Nothing but the lines from the top of the following entries through the line with "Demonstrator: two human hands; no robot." should be printed, exactly as they are.

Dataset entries
● ● ● ●

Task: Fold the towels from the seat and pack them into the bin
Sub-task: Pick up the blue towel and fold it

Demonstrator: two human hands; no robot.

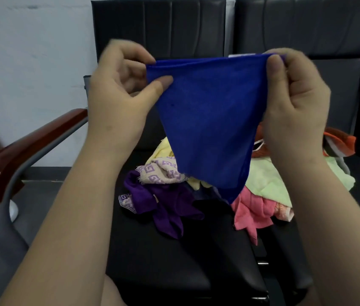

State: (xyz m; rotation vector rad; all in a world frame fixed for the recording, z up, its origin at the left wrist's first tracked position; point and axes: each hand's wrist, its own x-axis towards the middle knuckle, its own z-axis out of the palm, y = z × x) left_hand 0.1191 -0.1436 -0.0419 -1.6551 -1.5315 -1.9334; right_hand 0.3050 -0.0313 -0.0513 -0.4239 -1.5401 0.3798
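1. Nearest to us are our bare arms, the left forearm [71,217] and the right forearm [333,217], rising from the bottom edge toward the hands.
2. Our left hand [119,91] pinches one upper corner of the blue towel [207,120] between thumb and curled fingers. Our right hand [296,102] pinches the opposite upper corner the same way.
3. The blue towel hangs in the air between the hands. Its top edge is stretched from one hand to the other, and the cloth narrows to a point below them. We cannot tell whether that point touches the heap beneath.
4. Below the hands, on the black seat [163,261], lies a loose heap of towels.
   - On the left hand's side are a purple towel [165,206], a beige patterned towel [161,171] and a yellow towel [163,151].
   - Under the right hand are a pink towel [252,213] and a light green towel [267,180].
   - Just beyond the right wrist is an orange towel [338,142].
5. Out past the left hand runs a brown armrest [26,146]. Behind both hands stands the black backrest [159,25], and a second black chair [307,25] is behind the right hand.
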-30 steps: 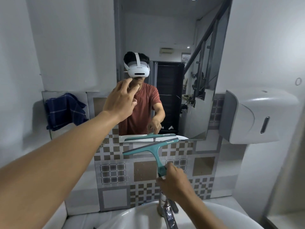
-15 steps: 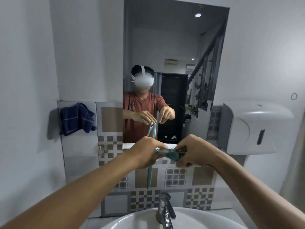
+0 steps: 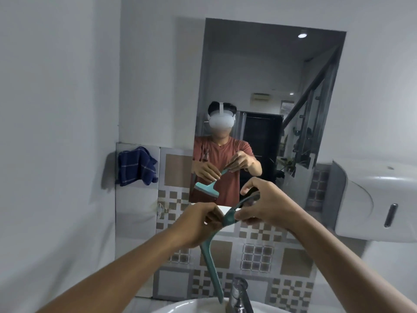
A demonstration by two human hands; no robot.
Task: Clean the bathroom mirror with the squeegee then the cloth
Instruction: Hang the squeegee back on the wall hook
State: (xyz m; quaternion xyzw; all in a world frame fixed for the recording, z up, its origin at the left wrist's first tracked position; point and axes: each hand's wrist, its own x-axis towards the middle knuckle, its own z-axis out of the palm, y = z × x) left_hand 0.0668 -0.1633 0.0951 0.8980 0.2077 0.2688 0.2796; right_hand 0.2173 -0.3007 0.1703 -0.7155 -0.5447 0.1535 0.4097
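Observation:
The tall mirror (image 3: 266, 71) hangs on the wall ahead, above a tiled band. I hold the teal squeegee (image 3: 213, 265) in front of its lower edge, blade end hanging down toward the sink. My left hand (image 3: 198, 224) grips it near the neck. My right hand (image 3: 264, 204) is closed around the handle end, up and to the right. Both hands touch the squeegee; it is off the glass. The dark blue checked cloth (image 3: 136, 166) hangs on the wall left of the mirror.
A white sink (image 3: 191, 307) with a chrome tap (image 3: 240, 294) lies just below the squeegee. A white paper dispenser (image 3: 374, 199) juts from the right wall. A small hook (image 3: 160, 207) sits on the tiles left of my hands.
My left hand came down off the mirror and joined my right hand on the squeegee. The squeegee swung from blade-up against the mirror's lower edge to blade-down over the sink.

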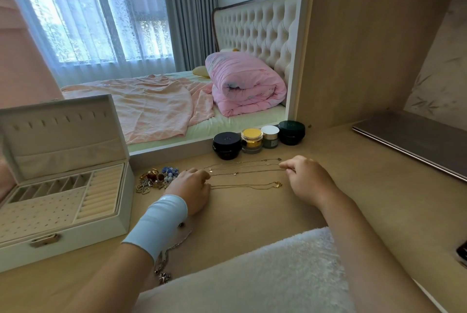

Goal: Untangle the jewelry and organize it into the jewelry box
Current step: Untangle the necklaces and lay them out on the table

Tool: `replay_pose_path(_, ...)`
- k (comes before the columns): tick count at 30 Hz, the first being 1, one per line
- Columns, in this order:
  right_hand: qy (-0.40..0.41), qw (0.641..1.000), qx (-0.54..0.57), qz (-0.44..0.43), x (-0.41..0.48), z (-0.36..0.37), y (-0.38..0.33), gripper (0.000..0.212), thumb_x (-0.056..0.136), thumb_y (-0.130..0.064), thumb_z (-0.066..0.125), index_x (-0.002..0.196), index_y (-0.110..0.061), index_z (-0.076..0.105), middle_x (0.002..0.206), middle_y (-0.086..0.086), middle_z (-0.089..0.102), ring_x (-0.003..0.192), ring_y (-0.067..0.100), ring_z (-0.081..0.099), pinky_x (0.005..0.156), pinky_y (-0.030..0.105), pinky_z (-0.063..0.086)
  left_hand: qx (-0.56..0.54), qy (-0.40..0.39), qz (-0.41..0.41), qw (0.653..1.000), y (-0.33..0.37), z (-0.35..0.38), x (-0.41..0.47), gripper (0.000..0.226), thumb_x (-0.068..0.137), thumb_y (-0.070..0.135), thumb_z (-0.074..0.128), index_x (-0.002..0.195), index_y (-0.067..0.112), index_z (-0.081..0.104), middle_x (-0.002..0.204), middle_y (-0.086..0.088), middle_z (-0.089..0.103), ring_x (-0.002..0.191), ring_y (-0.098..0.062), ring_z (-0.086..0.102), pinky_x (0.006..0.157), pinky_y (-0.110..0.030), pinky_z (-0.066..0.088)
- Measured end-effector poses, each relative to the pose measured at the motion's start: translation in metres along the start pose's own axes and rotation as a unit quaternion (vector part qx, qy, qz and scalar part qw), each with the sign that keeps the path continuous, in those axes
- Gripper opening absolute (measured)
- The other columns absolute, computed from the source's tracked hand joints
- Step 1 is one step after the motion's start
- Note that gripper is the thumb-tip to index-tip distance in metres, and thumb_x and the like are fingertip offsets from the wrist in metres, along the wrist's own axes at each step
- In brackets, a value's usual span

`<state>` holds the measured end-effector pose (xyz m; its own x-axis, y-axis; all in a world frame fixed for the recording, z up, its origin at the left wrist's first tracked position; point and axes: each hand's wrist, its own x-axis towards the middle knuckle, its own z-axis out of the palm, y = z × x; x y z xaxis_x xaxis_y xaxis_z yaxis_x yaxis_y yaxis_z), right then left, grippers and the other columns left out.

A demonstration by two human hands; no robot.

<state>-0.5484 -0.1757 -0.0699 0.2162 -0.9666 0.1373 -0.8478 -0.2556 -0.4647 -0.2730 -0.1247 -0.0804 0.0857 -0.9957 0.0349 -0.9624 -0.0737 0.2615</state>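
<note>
Left hand and right hand each pinch ends of gold chains, stretched across tabletop right of open jewelry box. I judge chains light, limp, snag-prone; grip near clasps.

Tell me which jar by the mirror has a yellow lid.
The second jar from the left, between the black jar and the white-lidded jar; the rightmost jar is dark too.

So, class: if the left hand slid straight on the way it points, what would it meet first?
The thin gold chains, whose ends the left hand seems to pinch, lie right in its way. Past those, probably the black jar, though depth is unclear.
</note>
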Motion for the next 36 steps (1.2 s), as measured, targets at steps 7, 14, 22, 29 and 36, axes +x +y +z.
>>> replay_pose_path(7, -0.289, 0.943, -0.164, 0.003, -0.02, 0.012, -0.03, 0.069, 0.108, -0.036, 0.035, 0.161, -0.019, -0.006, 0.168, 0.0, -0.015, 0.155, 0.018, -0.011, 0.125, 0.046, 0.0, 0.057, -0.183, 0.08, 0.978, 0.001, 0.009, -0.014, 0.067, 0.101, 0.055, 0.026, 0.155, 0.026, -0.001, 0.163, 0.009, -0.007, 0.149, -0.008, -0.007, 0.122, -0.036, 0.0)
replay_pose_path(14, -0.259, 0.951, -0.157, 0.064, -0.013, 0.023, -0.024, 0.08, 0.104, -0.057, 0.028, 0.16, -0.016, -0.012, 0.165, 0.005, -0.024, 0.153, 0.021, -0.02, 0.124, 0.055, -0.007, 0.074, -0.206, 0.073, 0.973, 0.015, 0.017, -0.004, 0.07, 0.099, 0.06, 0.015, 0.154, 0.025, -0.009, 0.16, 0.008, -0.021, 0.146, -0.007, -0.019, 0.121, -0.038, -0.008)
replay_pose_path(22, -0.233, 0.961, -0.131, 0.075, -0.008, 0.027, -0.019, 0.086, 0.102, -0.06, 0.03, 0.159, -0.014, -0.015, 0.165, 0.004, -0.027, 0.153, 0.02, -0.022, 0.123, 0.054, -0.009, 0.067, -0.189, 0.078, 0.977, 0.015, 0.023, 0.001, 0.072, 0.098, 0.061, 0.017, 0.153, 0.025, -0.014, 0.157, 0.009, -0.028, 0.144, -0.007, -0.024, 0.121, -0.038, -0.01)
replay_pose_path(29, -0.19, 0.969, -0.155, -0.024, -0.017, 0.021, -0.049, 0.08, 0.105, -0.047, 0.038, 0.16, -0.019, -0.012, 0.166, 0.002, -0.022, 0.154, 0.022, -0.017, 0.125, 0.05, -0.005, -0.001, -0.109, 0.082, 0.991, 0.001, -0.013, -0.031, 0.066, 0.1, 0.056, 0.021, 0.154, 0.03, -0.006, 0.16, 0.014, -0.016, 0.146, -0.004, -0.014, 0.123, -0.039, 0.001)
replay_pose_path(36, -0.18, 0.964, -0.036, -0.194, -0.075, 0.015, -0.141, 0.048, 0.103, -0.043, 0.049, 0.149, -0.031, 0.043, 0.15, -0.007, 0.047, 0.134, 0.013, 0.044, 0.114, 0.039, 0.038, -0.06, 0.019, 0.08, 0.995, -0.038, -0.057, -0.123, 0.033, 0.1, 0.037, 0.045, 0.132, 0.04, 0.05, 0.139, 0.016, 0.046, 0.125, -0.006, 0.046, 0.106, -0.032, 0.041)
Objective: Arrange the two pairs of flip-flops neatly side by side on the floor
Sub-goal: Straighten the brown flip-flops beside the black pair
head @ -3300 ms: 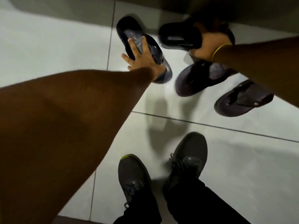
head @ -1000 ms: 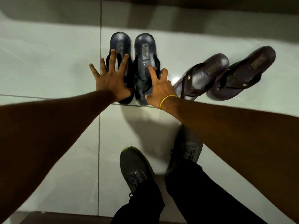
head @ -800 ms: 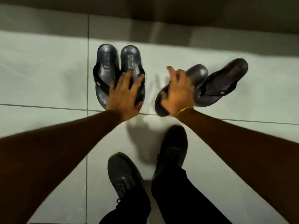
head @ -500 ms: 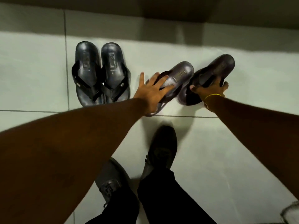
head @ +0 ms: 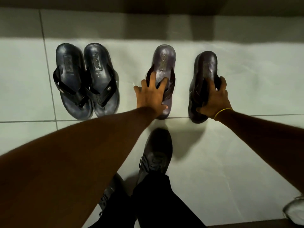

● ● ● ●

EXPECTED ANSWER:
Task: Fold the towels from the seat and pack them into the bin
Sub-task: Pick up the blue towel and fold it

Demonstrator: two human hands; no robot.

That finishes the exercise.